WORK ORDER: Search the listing below for the string "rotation" and show each line that contains it.

═══

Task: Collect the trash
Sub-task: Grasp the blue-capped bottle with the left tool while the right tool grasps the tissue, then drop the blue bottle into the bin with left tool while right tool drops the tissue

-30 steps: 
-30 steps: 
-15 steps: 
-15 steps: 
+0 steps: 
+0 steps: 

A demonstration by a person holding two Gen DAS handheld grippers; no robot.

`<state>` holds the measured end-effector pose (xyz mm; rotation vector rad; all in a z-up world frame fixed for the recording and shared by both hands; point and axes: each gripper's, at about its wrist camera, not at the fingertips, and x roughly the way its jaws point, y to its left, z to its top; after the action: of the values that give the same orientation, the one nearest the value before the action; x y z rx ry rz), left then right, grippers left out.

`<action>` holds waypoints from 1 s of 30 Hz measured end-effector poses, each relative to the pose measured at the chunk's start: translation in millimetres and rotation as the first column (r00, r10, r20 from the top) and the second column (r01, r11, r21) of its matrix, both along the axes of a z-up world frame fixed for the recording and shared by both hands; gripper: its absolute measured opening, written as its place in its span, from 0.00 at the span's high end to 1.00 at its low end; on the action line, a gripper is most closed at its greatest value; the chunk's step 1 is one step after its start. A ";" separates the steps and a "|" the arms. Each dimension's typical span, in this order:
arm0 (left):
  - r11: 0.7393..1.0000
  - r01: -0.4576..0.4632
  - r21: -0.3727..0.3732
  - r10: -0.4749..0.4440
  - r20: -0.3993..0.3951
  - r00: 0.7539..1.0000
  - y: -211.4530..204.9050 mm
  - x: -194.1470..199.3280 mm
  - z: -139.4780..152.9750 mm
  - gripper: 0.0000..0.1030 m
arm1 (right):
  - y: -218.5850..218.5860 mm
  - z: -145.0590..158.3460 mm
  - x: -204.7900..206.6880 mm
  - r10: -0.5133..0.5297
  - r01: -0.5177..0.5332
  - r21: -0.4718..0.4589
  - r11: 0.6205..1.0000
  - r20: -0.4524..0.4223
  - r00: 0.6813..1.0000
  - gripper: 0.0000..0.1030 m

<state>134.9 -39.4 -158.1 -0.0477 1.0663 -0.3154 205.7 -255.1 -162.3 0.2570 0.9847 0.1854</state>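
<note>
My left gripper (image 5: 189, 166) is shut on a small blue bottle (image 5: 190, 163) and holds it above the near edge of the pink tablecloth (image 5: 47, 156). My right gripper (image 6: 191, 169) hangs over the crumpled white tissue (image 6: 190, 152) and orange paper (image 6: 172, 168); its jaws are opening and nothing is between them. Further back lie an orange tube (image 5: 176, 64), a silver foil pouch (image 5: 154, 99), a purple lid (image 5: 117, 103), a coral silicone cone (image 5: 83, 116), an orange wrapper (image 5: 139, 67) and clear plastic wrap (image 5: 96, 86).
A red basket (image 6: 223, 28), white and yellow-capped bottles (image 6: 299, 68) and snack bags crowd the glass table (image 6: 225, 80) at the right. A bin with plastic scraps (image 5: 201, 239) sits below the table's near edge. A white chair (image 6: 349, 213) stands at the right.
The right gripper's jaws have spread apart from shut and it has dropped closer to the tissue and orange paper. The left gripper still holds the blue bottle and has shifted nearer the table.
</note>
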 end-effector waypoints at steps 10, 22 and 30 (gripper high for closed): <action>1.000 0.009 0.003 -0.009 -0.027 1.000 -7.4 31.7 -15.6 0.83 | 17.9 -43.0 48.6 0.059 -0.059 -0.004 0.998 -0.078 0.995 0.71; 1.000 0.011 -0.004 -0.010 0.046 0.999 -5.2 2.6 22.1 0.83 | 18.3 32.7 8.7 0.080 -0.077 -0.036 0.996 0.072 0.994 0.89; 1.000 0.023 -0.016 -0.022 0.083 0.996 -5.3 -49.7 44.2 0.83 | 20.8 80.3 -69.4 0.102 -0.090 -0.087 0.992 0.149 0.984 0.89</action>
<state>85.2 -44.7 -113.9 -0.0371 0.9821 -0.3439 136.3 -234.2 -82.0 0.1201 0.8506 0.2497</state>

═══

RESULT OF THIS EXERCISE:
`<state>` holds the measured end-effector pose (xyz mm; rotation vector rad; all in a z-up world frame fixed for the recording and shared by both hands; point and axes: each gripper's, at about its wrist camera, not at the fingertips, and x roughly the way its jaws point, y to its left, z to its top; after the action: of the values that give the same orientation, the one nearest the value before the action; x y z rx ry rz), left then right, grippers left out.
`<action>` holds waypoints from 1 s of 30 Hz measured end-effector poses, each relative to the pose measured at the chunk's start: translation in millimetres and rotation as the first column (r00, r10, r20 from the top) and the second column (r01, r11, r21) of its matrix, both along the axes of a z-up world frame fixed for the recording and shared by both hands; gripper: its absolute measured opening, written as its place in its span, from 0.00 at the span's high end to 1.00 at its low end; on the action line, a gripper is most closed at its greatest value; the chunk's step 1 is one step after its start. A ";" separates the steps and a "|" the arms. Each dimension's typical span, in this order:

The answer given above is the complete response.